What you have to do
All pictures are to be dropped, and everything else in the data duplicated exactly.

Recorded information
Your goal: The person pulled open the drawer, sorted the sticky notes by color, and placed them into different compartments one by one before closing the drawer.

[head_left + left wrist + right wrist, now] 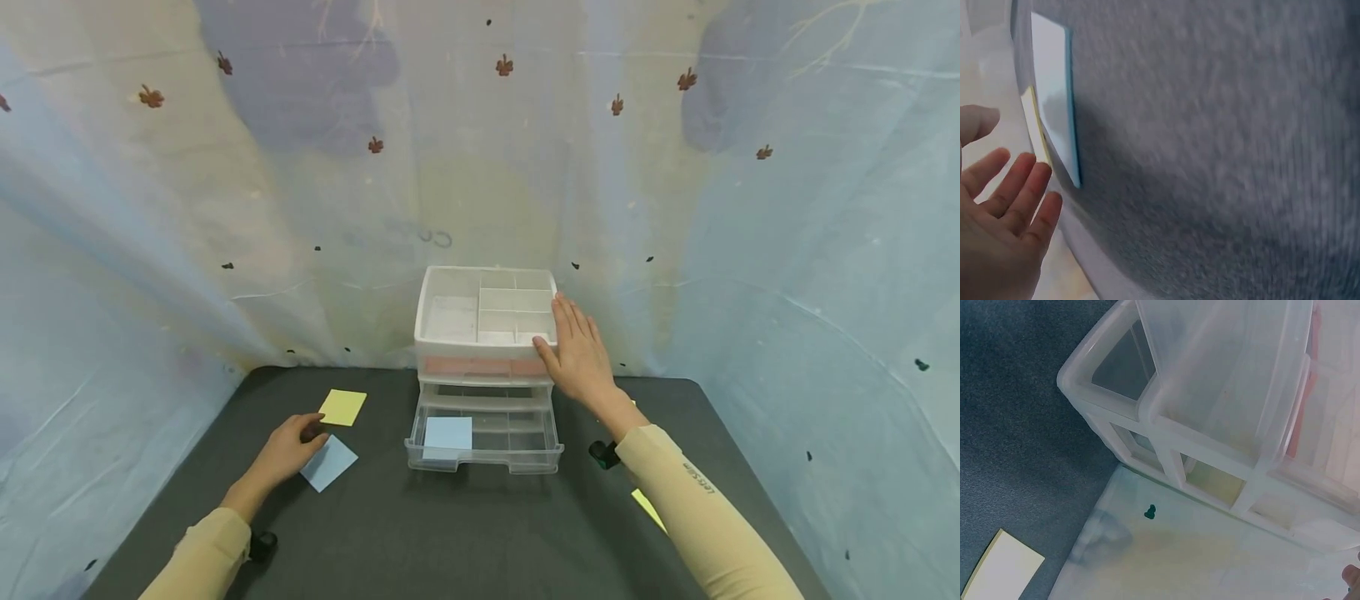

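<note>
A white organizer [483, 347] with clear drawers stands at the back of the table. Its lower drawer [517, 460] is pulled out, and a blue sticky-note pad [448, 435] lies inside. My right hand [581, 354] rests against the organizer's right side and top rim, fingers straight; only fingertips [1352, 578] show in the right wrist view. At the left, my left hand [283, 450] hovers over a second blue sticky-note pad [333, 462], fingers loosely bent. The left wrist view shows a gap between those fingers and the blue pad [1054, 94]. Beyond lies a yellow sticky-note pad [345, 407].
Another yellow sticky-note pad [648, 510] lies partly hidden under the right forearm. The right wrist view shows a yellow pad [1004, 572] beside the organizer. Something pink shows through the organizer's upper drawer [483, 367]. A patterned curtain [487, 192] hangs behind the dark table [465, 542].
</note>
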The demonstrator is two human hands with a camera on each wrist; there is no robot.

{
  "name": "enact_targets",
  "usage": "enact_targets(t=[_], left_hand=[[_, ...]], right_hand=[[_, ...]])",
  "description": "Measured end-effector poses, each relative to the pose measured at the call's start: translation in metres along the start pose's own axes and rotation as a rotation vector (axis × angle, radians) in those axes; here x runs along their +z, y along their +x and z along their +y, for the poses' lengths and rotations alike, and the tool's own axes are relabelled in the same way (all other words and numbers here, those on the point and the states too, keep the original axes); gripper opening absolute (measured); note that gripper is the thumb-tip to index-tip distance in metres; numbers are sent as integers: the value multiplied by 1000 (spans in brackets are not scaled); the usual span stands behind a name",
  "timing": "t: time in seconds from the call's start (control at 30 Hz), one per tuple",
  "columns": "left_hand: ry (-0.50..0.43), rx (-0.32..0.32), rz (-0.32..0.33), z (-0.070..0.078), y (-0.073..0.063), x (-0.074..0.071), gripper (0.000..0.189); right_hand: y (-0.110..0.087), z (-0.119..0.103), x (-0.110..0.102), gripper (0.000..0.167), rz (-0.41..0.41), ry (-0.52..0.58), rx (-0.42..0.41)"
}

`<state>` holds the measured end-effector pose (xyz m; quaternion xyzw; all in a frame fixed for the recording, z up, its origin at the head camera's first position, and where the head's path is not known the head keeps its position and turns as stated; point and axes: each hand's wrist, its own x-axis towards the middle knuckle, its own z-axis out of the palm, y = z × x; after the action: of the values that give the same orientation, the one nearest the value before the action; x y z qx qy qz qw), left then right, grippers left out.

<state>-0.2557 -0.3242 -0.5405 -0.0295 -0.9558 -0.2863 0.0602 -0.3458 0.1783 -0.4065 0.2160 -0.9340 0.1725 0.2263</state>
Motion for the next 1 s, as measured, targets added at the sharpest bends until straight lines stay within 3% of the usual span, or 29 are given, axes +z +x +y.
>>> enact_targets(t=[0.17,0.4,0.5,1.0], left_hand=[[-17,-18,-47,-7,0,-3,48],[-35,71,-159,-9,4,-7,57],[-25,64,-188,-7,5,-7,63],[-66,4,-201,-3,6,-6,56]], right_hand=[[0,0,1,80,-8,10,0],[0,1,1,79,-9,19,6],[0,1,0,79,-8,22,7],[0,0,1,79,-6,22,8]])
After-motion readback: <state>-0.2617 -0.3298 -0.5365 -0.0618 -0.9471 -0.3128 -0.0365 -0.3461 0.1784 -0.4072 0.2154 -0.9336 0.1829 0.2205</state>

Exercise result
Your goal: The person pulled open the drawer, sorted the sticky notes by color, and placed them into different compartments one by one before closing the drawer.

[head_left + left wrist + right wrist, now] 

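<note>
A white organizer [483, 347] with clear drawers stands at the back of the table. Its lower drawer [517, 460] is pulled out, and a blue sticky-note pad [448, 435] lies inside. My right hand [581, 354] rests against the organizer's right side and top rim, fingers straight; only fingertips [1352, 578] show in the right wrist view. At the left, my left hand [283, 450] hovers over a second blue sticky-note pad [333, 462], fingers loosely bent. The left wrist view shows a gap between those fingers and the blue pad [1054, 94]. Beyond lies a yellow sticky-note pad [345, 407].
Another yellow sticky-note pad [648, 510] lies partly hidden under the right forearm. The right wrist view shows a yellow pad [1004, 572] beside the organizer. Something pink shows through the organizer's upper drawer [483, 367]. A patterned curtain [487, 192] hangs behind the dark table [465, 542].
</note>
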The demonstrator is two human hands with a camera on each wrist; there is no robot.

{
  "name": "enact_targets",
  "usage": "enact_targets(t=[_], left_hand=[[_, ...]], right_hand=[[_, ...]])",
  "description": "Measured end-effector poses, each relative to the pose measured at the call's start: translation in metres along the start pose's own axes and rotation as a rotation vector (axis × angle, radians) in those axes; here x runs along their +z, y along their +x and z along their +y, for the poses' lengths and rotations alike, and the tool's own axes are relabelled in the same way (all other words and numbers here, those on the point and the states too, keep the original axes); gripper opening absolute (measured); note that gripper is the thumb-tip to index-tip distance in metres; numbers are sent as integers: the value multiplied by 1000 (spans in brackets are not scaled); the usual span stands behind a name",
  "timing": "t: time in seconds from the call's start (control at 30 Hz), one per tuple",
  "columns": "left_hand: ry (-0.50..0.43), rx (-0.32..0.32), rz (-0.32..0.33), z (-0.070..0.078), y (-0.073..0.063), x (-0.074..0.071), gripper (0.000..0.189); right_hand: y (-0.110..0.087), z (-0.119..0.103), x (-0.110..0.102), gripper (0.000..0.167), rz (-0.41..0.41), ry (-0.52..0.58), rx (-0.42..0.41)"
}

`<state>` holds the measured end-effector pose (xyz m; quaternion xyzw; all in a frame fixed for the recording, z up, its origin at the head camera's first position, and where the head's path is not known the head keeps its position and turns as stated; point and axes: each hand's wrist, its own x-axis towards the middle knuckle, its own z-axis out of the palm, y = z × x; after the action: of the values that give the same orientation, the one nearest the value before the action; x y z qx qy qz qw), left then right, grippers left out.

<state>-0.2557 -0.3242 -0.5405 -0.0295 -0.9558 -0.2863 0.0602 -0.3458 0.1783 -0.4065 0.2160 -0.9340 0.1725 0.2263</state>
Motion for the next 1 s, as measured, targets added at the sharpest bends until straight lines stay within 3% of the usual span, or 29 are given, axes +z +x +y.
>>> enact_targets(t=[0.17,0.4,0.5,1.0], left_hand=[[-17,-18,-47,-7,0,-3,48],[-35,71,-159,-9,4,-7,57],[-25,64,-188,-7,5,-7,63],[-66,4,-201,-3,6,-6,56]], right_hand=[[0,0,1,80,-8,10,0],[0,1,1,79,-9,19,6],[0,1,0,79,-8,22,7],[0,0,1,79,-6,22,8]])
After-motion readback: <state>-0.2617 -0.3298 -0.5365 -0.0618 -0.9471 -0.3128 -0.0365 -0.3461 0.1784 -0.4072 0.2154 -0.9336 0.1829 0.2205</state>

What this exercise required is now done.